360 Riot Walk was produced through the support of the Basically Good Media Lab at Emily Carr University of Art & Design where I teach. Sean Arden and Maria Lantin provided access to the 360 camera, software and editing equipment. They also gave invaluable advice and guidance for the production team of Arian Jacobs and Adiba Muzaffar, graduates of the Bachelors and Masters programs respectively, who shot the footage for the thirteen tour stops on an Insta360 One camera. Arian and Adiba also colourized and composited the over eighty archival photographs and documents into the 360 photographs they had taken. Pano2VR 360 editing software was used to create the navigation and interaction for the various visual and audio elements. I worked with the translators, recorded the voiceovers in the four languages, then edited the soundtracks. This was another new experience for me, for I had had almost no experience with audio and also didn’t understand Japanese, Punjabi nor much Cantonese (and still don’t).

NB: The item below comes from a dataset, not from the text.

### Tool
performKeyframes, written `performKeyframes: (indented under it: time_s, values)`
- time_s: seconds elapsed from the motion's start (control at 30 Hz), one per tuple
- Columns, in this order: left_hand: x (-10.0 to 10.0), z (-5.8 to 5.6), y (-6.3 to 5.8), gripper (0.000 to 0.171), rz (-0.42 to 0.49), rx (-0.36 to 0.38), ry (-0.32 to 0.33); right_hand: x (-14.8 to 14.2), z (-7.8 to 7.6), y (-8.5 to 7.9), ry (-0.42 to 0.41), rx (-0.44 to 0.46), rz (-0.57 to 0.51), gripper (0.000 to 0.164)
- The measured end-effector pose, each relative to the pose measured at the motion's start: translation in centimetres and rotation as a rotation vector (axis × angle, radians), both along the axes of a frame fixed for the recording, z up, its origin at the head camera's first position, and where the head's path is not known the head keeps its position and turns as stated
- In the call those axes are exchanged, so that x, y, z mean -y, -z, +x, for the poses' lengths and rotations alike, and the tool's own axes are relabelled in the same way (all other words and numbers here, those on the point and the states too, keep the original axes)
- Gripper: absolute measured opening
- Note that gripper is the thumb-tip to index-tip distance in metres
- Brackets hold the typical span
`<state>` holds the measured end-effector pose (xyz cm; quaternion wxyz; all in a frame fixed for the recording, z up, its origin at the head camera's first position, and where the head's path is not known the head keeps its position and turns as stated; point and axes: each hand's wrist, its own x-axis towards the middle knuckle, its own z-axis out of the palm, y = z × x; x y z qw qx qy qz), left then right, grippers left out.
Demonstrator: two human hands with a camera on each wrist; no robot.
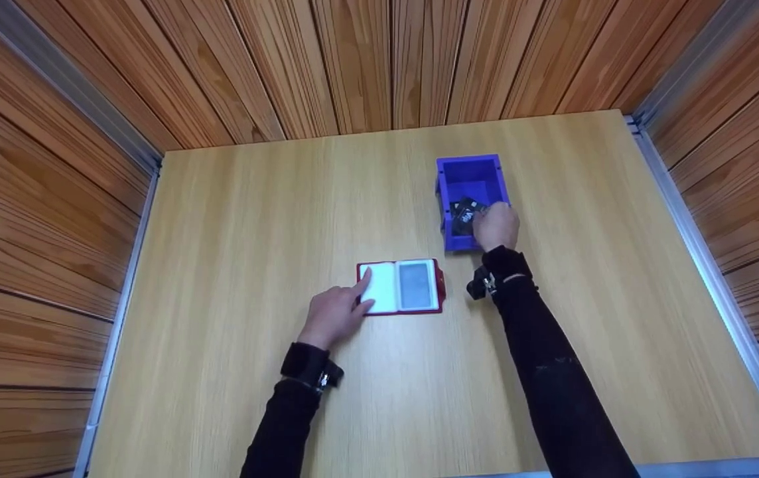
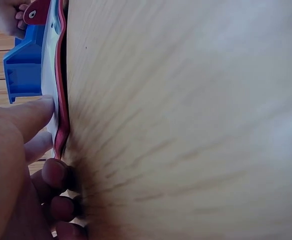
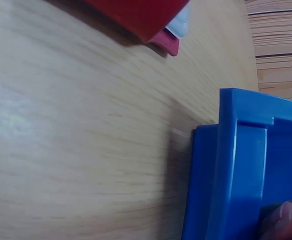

The translators were very generous and patient with me.
The project was launched on July 27, 2019 at the Sun Yat-Sen Chinese Classical Garden, which was a partner and host for project. Guided tours were given at the Powell Street Festival the following weekend, with more on September 7 and 8, the anniversary of the riots; these were at the Carnegie Community Centre and the Sun Yat-Sen Chinese Classical Garden. Participants were set up with an iPad and headphones and shown how to navigate the 360 video.
In 2020, the 360 tour was significantly revised with upgraded visual elements, updated instructions in both text and video formats, and an actual website instead of just a bunch of 360 files sitting in a folder in a server. More research was conducted, more archival images were included, and every photograph, from the historic documents to the 360 photographs of each of the tour stops, was digitally enhanced, painstakingly re-colourized and re-composited. New graphics were created with a new logo, and new voiceovers were recording and edited. Efforts went into making the project more accessible, such as providing the scripts in the four languages, keyboard accessibility to navigate the tour without needing to use a mouse, creating instructional videos, and a video excerpt capturing some of the tour itself.
Also in 2020 was the rise of COVID-19 that affected the production workflow and plans for guided tours in the fall. And in some ways what was even more remarkable were the protests that erupted in the US, Canada and overseas following the deaths of George Floyd, Breonna Taylor and too many more black people for far too long a time. The rise of the Black Lives Matter movement and public awareness of systemic racisms across all sectors of society and particularly the dominant cultures, has created an environment that didn’t exist quite yet in 2019 when this project was launched.
360 Riot Walk uses 360 video technology to raise awareness of this historic event as a way to encourage dialogue and reflection on who has the right to live here. The recent increase in anti-Asian, anti-Black, anti-Muslim and anti-indigenous violence are all part of the legacy of historic and current racisms. Much has been gained from a human rights perspective since the formative decades of Vancouver’s, British Columbia’s and Canada’s founding, but the struggle remains to achieve equality and justice for all.